Max Falque, délégué général de l'International Center for Research on Environmental Issues (ICREI)
(...) La corruption de la vie politique par la distorsion des prix entre terrains constructibles et inconstructibles est un problème majeur. Des personnalités comme Vincent Renard (Note de VB: Vincent RENARD est un chercheur au CNRS, très grand spécialiste des questions foncières, pas vraiement libéral (ce n'est rien de le dire !) qu'il ne faut pas confondre avec moi, Vincent Bénard. Confusion pourtant fréquente), bien que favorables dans le principe aux lois de planification, en viennent à partager ce diagnostic. Quand, d'un trait de plume, vous créez des différences de valeur de terrain de 1 à 100, 200, 300, voire de 1 à 1000, vous créez forcément des incitations à la corruption !
Pire encore, vous créez des incitations à détruire les paysasges environnementaux uniques: par exemple, en Grèce, il est clair que des propriétaires ont mis leu feu à leurs propres terrains car ils étaient sous la menace d'un classement en zone de paysage protégé, ce qui les aurait privé de toute prespective financière ! Il faut modifier le régime des servitudes d'urbanisme et en faire des servitudes environnementales indemnisables, afin d'une part de réduire le différentiel entre terrains constructibles et inconsturctibles, et afin de renforcer l'incitation privée à préserver l'environnement, pas à le détruire.
Christian Julienne, Président de la fondation Héritage et Progrès
(...) Pourquoi la société civile n'a-t-elle aucun poids pour réformer le pays ? Admettons que nous nous mettions d'accord sur un programme de réforme clé. Inutile d'espérer toucher le ministre, qui n'y connaît rien, et qui doit donc s'appuyer sur des conseillers qui eux mêmes n'y connaissent souvent pas grand chose.
Par conséquent, il faudra convaincre le cabinet de Mme Boutin, où coexistent des points de vue très divers, puis le cabinet de Mr. Borloo, compétent au titre de l'urbanisme et de la ville, ainsi que celui du ministre de l'agriculture, dont le conseiller à l'urbanisme a des idées très arrêtées sur l'urbanisme en mileu rural... A ce stade, si notre proposition vit encore, nous aurons du sérieusement l'amender, certainement pas dans le sens d'une audace plus grande...
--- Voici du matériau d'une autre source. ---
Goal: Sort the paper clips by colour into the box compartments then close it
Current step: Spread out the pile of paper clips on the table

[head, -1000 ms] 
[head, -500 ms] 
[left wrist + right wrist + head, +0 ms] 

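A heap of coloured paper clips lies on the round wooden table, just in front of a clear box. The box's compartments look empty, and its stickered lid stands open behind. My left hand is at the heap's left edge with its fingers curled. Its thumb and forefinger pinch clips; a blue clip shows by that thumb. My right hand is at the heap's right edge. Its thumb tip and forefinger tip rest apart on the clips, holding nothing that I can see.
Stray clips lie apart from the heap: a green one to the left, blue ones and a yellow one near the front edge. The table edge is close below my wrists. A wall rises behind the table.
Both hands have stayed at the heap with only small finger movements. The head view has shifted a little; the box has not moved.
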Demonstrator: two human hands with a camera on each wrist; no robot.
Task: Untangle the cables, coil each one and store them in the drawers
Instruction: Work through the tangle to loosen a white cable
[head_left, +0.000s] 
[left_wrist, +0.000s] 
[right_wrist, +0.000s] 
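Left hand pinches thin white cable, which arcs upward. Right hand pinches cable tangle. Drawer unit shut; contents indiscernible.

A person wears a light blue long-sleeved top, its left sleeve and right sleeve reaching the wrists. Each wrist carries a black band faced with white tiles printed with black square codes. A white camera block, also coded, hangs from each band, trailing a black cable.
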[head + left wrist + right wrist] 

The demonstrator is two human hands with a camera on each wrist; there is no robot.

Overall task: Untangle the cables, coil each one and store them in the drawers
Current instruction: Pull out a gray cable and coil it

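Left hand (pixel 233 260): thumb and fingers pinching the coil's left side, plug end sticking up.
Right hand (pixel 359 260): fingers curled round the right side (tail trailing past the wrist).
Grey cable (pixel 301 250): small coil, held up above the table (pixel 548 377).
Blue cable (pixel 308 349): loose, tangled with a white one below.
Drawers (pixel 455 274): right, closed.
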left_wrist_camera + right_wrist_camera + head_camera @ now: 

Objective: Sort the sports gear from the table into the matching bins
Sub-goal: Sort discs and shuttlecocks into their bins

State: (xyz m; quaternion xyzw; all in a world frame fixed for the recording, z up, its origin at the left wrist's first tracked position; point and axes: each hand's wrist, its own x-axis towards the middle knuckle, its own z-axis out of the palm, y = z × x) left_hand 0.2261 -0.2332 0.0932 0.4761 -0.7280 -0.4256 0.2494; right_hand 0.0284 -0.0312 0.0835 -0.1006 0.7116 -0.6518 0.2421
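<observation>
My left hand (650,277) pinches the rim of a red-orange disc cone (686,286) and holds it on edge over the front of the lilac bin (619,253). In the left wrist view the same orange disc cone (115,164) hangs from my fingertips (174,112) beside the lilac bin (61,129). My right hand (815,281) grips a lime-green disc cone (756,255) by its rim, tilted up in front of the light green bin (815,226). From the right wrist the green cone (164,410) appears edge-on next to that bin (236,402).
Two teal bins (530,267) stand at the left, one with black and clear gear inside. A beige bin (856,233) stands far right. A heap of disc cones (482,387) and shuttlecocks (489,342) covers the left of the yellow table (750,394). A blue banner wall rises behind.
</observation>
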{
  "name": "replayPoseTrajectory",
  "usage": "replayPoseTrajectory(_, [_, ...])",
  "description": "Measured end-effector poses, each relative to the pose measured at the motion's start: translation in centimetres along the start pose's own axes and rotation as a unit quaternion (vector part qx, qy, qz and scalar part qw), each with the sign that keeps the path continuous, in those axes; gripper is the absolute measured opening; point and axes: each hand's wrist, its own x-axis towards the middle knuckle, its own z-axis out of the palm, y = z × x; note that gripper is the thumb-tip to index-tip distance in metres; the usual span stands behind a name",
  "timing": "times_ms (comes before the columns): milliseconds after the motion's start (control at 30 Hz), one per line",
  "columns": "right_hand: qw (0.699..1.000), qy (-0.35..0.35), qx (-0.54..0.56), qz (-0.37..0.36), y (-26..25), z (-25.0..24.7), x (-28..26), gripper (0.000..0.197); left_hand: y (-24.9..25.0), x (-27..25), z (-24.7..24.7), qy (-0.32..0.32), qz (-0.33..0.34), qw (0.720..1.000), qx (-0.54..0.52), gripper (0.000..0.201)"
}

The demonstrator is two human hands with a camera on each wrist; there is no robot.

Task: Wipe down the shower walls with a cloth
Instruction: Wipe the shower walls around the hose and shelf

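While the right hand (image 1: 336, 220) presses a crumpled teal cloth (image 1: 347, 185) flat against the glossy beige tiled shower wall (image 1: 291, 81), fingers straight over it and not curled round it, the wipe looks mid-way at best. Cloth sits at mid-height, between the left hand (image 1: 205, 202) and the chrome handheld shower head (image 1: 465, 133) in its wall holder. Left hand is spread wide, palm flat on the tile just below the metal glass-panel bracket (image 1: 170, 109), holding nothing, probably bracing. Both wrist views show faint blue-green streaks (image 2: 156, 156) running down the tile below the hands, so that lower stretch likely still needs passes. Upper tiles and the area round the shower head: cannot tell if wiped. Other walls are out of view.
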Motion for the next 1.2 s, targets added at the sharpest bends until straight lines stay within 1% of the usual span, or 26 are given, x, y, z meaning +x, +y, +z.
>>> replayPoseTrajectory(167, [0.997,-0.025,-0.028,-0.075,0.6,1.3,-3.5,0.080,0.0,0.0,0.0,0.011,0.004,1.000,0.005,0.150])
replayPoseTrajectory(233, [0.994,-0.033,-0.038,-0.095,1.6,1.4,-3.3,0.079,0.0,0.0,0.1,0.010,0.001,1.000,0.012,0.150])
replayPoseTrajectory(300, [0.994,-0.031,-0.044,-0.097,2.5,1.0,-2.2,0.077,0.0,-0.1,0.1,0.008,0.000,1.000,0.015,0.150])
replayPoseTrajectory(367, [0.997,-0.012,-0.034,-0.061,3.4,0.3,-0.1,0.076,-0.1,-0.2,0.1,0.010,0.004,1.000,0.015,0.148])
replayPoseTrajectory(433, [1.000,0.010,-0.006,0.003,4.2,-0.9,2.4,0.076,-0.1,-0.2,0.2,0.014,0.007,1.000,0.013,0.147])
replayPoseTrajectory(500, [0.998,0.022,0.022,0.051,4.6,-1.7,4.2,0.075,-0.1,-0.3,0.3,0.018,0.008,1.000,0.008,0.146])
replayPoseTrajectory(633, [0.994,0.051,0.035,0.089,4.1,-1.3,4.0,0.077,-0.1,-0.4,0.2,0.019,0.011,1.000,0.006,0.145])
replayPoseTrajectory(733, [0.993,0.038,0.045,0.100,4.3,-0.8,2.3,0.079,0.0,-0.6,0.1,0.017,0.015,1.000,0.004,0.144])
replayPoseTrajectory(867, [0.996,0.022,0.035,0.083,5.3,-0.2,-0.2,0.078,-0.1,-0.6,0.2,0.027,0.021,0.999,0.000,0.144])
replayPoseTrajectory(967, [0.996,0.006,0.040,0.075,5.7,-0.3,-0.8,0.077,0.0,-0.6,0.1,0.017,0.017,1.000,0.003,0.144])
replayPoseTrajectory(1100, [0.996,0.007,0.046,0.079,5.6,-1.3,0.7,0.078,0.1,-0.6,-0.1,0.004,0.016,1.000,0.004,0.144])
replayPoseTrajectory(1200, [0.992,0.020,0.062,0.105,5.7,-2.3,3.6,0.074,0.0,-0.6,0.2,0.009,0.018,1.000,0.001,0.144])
Une fois un accord obtenu sur un compromis entre ces trois cabinets, il faudra encore convaincre celui de M. Fillon et celui de M. Sarkozy, qui, en plus devront étudier une telle proposition entre une loi sur l'immigration, une loi sur la presse, une loi sur le code du travail, une autre sur la fiscalité... Une réforme de grande ampleur, pour souhaitable qu'elle soit, c'est mission impossible dans la situation actuelle du fonctionnement institutionnel de ce pays (Note de VB: c'était la séquence "douche froide" de ce colloque...)
(...) Sans perdre de vue l'horizon idéal, nous devons isoler quelques mesures simples et courtes qui vont dans le bon sens mais sans espérer de miracle, et là, nous avons une (petite) chance de faire passer quelque chose...
François Goulard, Député Maire de Vannes, et ancien ministre
(note de VB: Difficile de résumer en quelque ligne la remarquable intervention de François Goulard. J'espère que l'enregistrement sera en ligne rapidement )
(...) La France est de loin le pays ou l'état a l'intervention la plus extensive dans le logement. Il est pourtant celui où subsiste, parmi les pays de développement comparable, le plus grand nombre de problèmes de mal logement, et ce depuis au moins 50 ans !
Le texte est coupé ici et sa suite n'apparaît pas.